What has been said about the first collection, Kolyma Tales itself, is directly related to both the Left Bank and The Spade Artist. In essence, within everything that Shalamov did, these three books are most closely connected, forming a trilogy with a dotted metaplot, distinct plot lines, plot twists and turns, and a denouement.
If, according to Shalamov, the first and last phrases turn out to be pivotal in the short story, then in the composition of the book as a whole, the first and last positions are certainly significant.
At the beginning of the KR, Shalamov puts "In the Snow" - a lyrical-symbolic short story, a prose poem (another important genre of the Kolyma cycle), the book's epigraph, and "On Presentation" - a pure, classic short story that sets the theme, genre, literary tradition. This is a tuning fork, a model of the whole.

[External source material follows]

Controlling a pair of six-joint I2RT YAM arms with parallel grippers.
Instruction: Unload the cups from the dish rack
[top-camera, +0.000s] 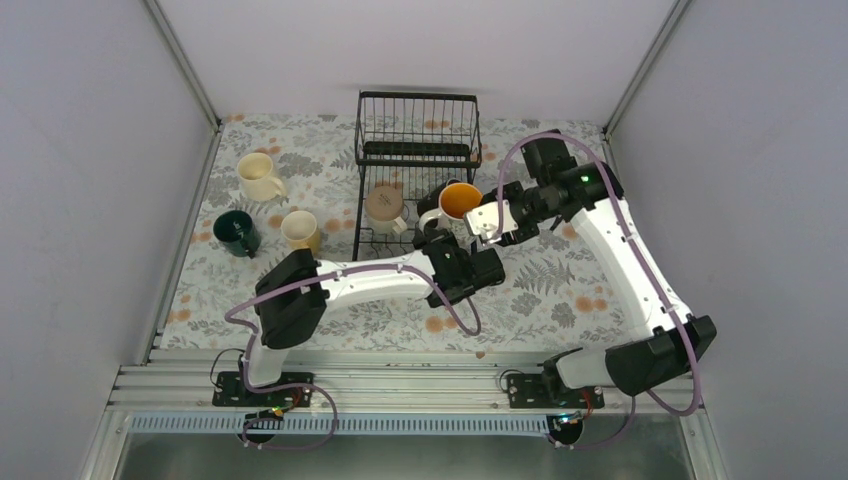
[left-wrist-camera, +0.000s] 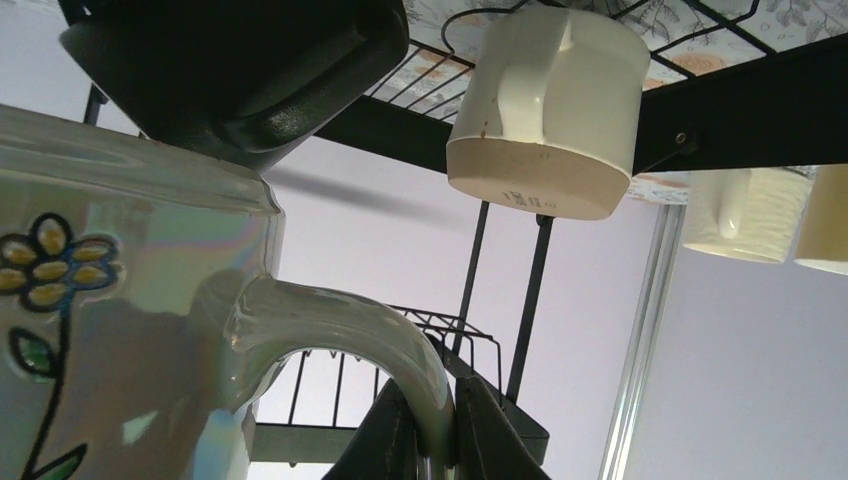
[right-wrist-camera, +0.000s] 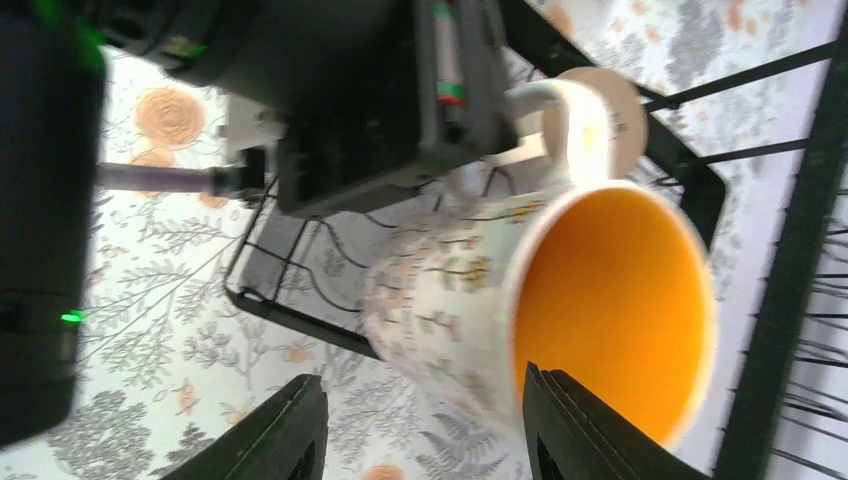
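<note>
In the black wire dish rack (top-camera: 418, 128) a floral cup with an orange inside (top-camera: 461, 201) is tipped, mouth toward the right arm. My left gripper (top-camera: 438, 236) (left-wrist-camera: 437, 405) is shut on this cup's curved handle (left-wrist-camera: 385, 335). My right gripper (top-camera: 491, 222) (right-wrist-camera: 422, 382) is right at the cup's rim (right-wrist-camera: 610, 310), its jaws apart and no grip showing. A tan cup (top-camera: 385, 207) (left-wrist-camera: 548, 105) stands upside down in the rack beside it. On the table to the left stand a cream cup (top-camera: 259, 176), a dark green cup (top-camera: 236, 232) and a pale yellow cup (top-camera: 300, 230).
Something black (top-camera: 434, 194) shows in the rack behind the held cup, mostly hidden. The rack's raised basket stands at the back. Grey walls close the table in on the left, right and back. The flowered cloth (top-camera: 545, 290) runs to the right of the rack.
</note>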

The subsequent sequence is quite free, here, indeed, something can be “rearranged”, because there is no sense in a rigid supertextual movement.
The last four texts bring together the main themes and genre trends of the book.
"Stlanik" is again a lyric-symbolic short story, rhyming with the initial in genre and structure. A "naturalistic", apparently, description, a landscape picture, as it unfolds, turns into a philosophical parabola: it turns out that we are talking about courage, stubbornness, patience, and the indestructibility of hope.
Stlanik seems to be the only real hero of the hopeless first book of the CD.
The Red Cross is a physiological essay on the relationship between two forces in the camp world that have a huge impact on the fate of an ordinary prisoner, a hard worker. In The Red Cross, Shalamov explores and exposes the thieves' legend about a special attitude towards doctors. The semantic result here, as in the Essays on the Underworld, is a direct word. “The atrocities of the thieves in the camp are innumerable ... The boss is rude and cruel, the teacher is lying, the doctor is unscrupulous, but all this is nothing compared to the corrupting power of the thieves' world. Those are still people, and no, no, yes, and the human will peep into them. The thieves are not people." This text, in essence, could become the chapter of the Essays on the Underworld, absolutely coinciding with them in structural terms.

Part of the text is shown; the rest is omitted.